### GOAL OF THE EXERCISE
Go through the entries below and print, exactly, the lines starting at the one with "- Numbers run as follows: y" and ending at the one with "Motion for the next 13", keeping both ends and no others.

### PROVIDED RECORDS
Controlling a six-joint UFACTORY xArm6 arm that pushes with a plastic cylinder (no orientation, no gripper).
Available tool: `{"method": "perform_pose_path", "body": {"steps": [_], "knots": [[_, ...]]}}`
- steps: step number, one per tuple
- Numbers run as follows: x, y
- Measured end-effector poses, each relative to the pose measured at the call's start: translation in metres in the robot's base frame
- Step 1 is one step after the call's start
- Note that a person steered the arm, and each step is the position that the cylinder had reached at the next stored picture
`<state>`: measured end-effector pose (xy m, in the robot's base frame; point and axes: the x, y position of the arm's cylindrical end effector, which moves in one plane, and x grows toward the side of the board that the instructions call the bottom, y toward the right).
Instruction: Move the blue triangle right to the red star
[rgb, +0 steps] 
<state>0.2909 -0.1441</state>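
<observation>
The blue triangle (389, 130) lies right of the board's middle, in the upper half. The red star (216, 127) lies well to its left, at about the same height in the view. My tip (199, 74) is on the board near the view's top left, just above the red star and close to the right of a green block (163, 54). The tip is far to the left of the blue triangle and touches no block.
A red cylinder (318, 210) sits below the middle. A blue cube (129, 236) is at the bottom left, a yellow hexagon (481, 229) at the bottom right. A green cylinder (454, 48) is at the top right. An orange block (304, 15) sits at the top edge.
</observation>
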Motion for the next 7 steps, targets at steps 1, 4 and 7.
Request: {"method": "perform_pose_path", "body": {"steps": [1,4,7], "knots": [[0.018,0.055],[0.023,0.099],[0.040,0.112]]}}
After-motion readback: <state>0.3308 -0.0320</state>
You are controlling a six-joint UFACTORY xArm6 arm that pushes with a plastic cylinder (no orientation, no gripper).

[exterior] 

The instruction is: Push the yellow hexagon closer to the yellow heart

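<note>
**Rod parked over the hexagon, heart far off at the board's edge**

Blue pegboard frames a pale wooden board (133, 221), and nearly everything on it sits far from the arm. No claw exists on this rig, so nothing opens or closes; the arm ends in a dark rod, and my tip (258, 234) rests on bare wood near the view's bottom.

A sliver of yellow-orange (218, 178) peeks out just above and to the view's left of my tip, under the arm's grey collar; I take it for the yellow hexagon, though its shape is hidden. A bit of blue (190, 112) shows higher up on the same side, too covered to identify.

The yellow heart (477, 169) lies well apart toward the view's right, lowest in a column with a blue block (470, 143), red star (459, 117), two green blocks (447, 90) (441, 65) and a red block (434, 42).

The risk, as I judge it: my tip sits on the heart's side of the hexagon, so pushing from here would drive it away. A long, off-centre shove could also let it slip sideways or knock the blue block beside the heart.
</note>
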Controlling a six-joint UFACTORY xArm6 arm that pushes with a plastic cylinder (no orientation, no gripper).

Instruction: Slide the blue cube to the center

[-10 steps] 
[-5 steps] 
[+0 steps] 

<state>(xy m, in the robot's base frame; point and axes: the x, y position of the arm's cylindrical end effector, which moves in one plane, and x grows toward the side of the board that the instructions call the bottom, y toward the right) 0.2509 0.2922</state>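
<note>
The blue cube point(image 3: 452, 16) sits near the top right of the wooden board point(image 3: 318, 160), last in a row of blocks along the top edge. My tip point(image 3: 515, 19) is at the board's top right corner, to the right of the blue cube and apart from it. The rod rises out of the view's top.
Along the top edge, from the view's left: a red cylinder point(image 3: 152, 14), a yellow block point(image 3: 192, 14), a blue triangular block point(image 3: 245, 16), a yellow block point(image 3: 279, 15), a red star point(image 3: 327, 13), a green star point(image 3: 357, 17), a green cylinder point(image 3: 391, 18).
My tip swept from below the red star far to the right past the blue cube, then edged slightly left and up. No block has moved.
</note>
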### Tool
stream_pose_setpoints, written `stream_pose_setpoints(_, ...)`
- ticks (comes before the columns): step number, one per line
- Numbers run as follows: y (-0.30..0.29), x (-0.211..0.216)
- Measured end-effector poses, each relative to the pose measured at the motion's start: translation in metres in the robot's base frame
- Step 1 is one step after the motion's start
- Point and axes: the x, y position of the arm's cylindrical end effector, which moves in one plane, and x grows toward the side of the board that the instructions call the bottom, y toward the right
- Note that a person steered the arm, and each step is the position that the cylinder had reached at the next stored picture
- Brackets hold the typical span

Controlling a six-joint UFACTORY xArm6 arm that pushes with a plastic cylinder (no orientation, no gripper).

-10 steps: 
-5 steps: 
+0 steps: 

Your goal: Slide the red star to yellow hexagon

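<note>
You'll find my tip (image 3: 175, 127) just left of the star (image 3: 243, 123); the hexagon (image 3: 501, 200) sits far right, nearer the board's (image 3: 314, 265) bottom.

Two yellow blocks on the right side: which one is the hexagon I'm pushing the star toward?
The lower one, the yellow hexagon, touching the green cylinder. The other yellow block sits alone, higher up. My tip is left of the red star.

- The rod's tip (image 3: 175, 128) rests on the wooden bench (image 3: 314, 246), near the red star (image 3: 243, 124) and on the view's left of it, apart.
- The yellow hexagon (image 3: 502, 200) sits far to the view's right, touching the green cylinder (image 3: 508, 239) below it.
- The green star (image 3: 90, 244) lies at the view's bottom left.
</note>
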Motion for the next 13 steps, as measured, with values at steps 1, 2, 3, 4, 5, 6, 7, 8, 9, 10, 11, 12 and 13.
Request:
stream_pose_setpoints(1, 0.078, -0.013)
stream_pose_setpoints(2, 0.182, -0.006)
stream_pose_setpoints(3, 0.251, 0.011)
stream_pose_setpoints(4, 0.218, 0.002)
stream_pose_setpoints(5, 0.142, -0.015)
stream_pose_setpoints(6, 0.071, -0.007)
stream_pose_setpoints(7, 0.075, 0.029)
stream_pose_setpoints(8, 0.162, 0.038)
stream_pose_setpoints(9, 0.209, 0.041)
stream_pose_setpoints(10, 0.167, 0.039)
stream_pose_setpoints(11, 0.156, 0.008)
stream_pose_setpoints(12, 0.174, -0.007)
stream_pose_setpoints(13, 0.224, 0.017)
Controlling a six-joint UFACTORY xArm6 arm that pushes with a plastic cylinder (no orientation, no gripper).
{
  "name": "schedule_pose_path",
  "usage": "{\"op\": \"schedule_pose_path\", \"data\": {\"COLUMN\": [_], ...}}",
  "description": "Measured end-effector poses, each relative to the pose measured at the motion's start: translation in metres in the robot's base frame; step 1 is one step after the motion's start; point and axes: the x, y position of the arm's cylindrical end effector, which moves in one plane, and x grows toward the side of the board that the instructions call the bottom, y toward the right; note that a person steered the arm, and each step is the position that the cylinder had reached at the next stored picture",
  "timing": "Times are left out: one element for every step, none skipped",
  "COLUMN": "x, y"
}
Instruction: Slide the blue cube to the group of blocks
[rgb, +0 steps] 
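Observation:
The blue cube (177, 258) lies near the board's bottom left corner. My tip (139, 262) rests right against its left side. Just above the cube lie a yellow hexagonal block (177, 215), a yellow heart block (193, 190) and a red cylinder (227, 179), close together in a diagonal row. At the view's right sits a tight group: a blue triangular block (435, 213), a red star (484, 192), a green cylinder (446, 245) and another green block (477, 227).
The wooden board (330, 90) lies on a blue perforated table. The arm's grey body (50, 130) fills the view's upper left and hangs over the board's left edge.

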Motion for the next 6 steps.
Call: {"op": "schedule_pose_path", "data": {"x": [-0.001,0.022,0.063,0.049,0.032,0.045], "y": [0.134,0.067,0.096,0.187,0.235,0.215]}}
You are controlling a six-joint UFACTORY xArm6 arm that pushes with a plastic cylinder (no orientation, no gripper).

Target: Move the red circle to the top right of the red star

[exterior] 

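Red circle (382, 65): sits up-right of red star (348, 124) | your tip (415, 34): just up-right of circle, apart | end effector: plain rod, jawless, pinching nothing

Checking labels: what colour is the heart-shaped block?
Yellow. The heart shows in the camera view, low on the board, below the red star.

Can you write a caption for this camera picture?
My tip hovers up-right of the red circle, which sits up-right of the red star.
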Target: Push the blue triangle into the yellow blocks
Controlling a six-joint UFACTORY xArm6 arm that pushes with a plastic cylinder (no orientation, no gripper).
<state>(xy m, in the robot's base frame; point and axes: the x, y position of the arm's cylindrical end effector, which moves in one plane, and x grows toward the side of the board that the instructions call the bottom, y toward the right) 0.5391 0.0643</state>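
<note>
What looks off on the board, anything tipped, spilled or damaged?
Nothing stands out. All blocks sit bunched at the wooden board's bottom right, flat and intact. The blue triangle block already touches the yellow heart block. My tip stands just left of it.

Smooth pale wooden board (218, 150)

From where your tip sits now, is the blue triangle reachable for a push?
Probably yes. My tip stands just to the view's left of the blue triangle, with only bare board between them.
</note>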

### PROBLEM SOLUTION
- Numbers run as follows: y (-0.30..0.29), x (-0.211..0.216)
- Measured end-effector poses, each relative to the pose measured at the motion's start: translation in metres in the robot's base frame
- Step 1 is one step after the motion's start
- Point and axes: the x, y position of the arm's cylindrical end effector, which moves in one plane, and x grows toward the side of the board that the instructions call the bottom, y toward the right
- Note that a person steered the arm, and each step is the position that the cylinder had reached at the next stored picture
- Brackets hold the typical span

Controlling a six-joint UFACTORY xArm6 arm that pushes with a plastic cylinder (no orientation, no gripper).

-10 steps: 
-5 steps: 
+0 steps: 

Your goal: Slide the red star to yellow hexagon

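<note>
You'll find my tip (image 3: 175, 127) just left of the star (image 3: 243, 123); the hexagon (image 3: 501, 200) sits far right, nearer the board's (image 3: 314, 265) bottom.

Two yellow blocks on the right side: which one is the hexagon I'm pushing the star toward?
The lower one, the yellow hexagon, touching the green cylinder. The other yellow block sits alone, higher up. My tip is left of the red star.

- The rod's tip (image 3: 175, 128) rests on the wooden bench (image 3: 314, 246), near the red star (image 3: 243, 124) and on the view's left of it, apart.
- The yellow hexagon (image 3: 502, 200) sits far to the view's right, touching the green cylinder (image 3: 508, 239) below it.
- The green star (image 3: 90, 244) lies at the view's bottom left.
</note>
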Motion for the next 13 steps, as measured, with values at steps 1, 2, 3, 4, 5, 6, 7, 8, 9, 10, 11, 12 and 13.

This exercise is complete.